It was with loose sheets of waste and packaging paper, as well as shop stationary documents, on which he initially began jotting down whatever he could glean of the Irish language often spoken by some of the shop customers. By May 1897, he now had regular sources that willingly supplied him a wide range of material and had began to systematically collate and rewrite previously-gathered material in a series of copybooks, many of which would also include details of his sources such as names, ages, addresses and the dates of the oral material collected. His own fluency in Gaelic, and in particular his ability to comprehend and confidently write in Irish, had improved greatly by this period and he was becoming ever more aware of the importance of his growing collection, especially for the growing number of publications, both local and national, which sought to promote and showcase the rich linguistic heritage of the surviving Irish-speaking communities.
Hannon's strong nationalist viewpoint also began to develop during this period and as both a respected local scholar and businessman he gradually became involved in local politics. He, along with his brother, was a named delegate of the local executive committee of the Irish Parliamentary Party; and also of the United Irish League, the latter being the national nationalist alliance which among its many aims was the revival of the Irish language. Amongst his papers is the handwritten text of a rousing supportive address prepared for the visit of the party’s leader, John Dillon, to Crossmaglen and J Hannon is listed as a signatory to and member of the local organising committee.

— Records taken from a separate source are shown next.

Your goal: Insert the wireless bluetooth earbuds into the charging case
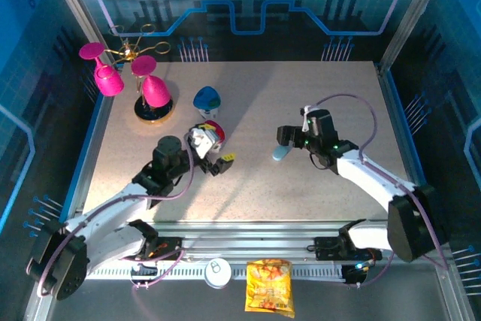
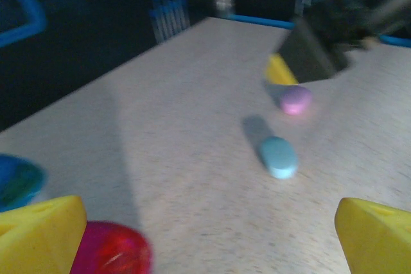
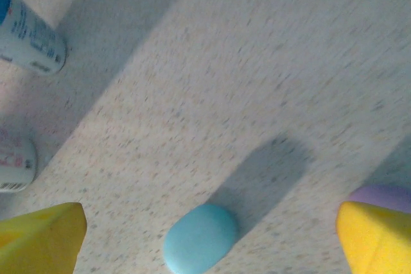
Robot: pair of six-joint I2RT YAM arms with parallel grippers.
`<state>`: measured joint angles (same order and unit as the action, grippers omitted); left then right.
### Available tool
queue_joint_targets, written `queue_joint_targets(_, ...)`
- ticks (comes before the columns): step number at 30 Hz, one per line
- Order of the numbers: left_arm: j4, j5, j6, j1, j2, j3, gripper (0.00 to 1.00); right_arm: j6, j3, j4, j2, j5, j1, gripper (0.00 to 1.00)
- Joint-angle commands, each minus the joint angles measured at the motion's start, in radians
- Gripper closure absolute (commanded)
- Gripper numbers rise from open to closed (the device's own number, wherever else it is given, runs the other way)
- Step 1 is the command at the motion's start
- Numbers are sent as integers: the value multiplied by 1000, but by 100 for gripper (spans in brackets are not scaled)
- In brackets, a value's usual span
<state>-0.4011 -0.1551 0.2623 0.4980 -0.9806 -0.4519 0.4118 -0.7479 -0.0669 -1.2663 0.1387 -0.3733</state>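
The right gripper [image 3: 209,235] hangs over the middle of the table [image 1: 323,201] with its yellow pads [image 3: 376,235] spread wide and nothing held. In its wrist view the pale blue charging case [image 3: 199,239] lies closed on the table in the gap between them, touching neither pad. From above, the same case appears as a small pale pebble just beside the dark gripper body.

The left wrist view adds a second, pinkish-purple case [image 2: 295,99], just beyond the blue one and close under the right gripper. In the right wrist view only its edge peeks out from behind one yellow pad.

The left gripper [image 2: 205,239] is also wide open and holds nothing. A red rounded object [image 2: 109,255] sits just beside one of its pads. The top view places this gripper next to a white, red and blue item [image 1: 207,139], well apart from both cases.
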Motion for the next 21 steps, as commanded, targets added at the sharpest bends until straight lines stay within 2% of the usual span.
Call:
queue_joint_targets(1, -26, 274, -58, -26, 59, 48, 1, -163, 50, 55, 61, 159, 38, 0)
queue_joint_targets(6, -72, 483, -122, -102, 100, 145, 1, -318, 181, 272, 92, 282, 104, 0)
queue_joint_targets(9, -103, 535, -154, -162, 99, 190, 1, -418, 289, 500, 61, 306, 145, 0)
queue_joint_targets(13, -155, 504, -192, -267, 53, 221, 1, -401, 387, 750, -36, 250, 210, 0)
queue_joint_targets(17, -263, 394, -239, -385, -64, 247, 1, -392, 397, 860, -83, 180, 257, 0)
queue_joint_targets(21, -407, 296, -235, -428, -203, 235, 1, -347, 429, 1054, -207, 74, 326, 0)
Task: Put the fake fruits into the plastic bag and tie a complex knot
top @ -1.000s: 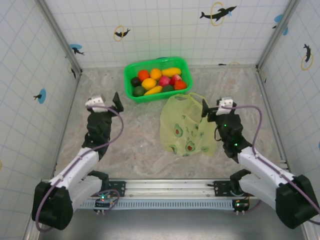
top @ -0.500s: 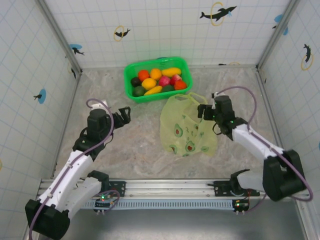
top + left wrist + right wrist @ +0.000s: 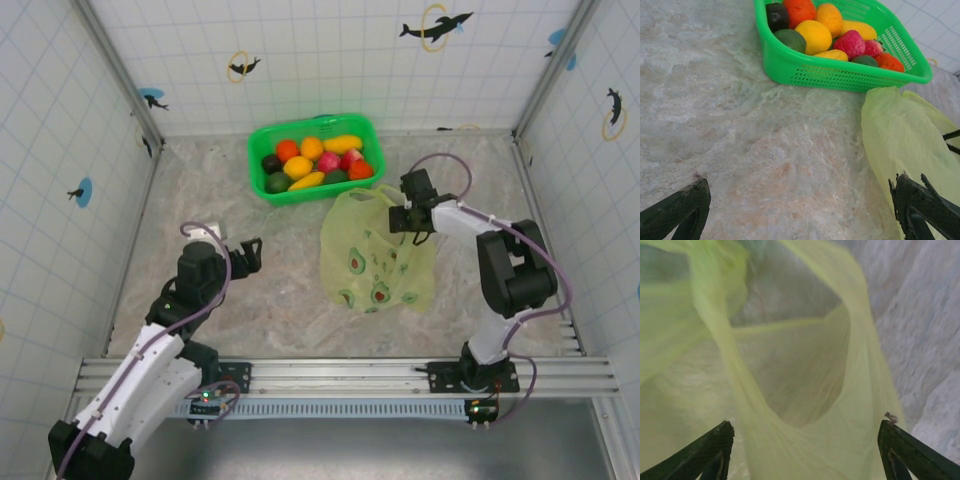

Hannon’s private collection of Gaelic oral gleanings, coupled with his extensive knowledge of the local Gaelic dialect, had attracted interest from professional Gaelic scholars and collectors which would continue over the rest of his life. Among these were Joseph H Lloyd, Henry Morris, Professor Éamonn Ó Tuathail, Father Laurence Murray, Father Luke Donnellan, Peadar Ó Dubhda, Tommy Hollywood, and the lexicographers Father Patrick Dinneen and Timothy O’Neill Lane.
Hannon published a number of articles in Irisleabhar na Gaedhilge (The Gaelic Journal) and in the Dundalk Democrat during 1899 and 1913 but it was during the years of 1928 and 1930 which saw his main body of published material as given in the long-running series ‘Ráidhteachas an Fheadha’ within the monthly journal of An tUltach. This published material however represented only a small sample of the huge collection of material that Hannon had gathered from neighbours and shop customers alike over a period of 20 years and although he had a number of other prepared articles later published posthumously, such as Surnames of the parish of Upper Creggan (South Armagh), it is mainly through the published works of his contemporaries that the range and influence of his collection and field work can be appreciated. Over time, Hannon’s collection would become an important source utilised by other scholars, including all of the above-mentioned, as more and more compilations, articles and books on the Gaelic oral tradition of South-east Ulster came to be published over the course of the early twentieth century.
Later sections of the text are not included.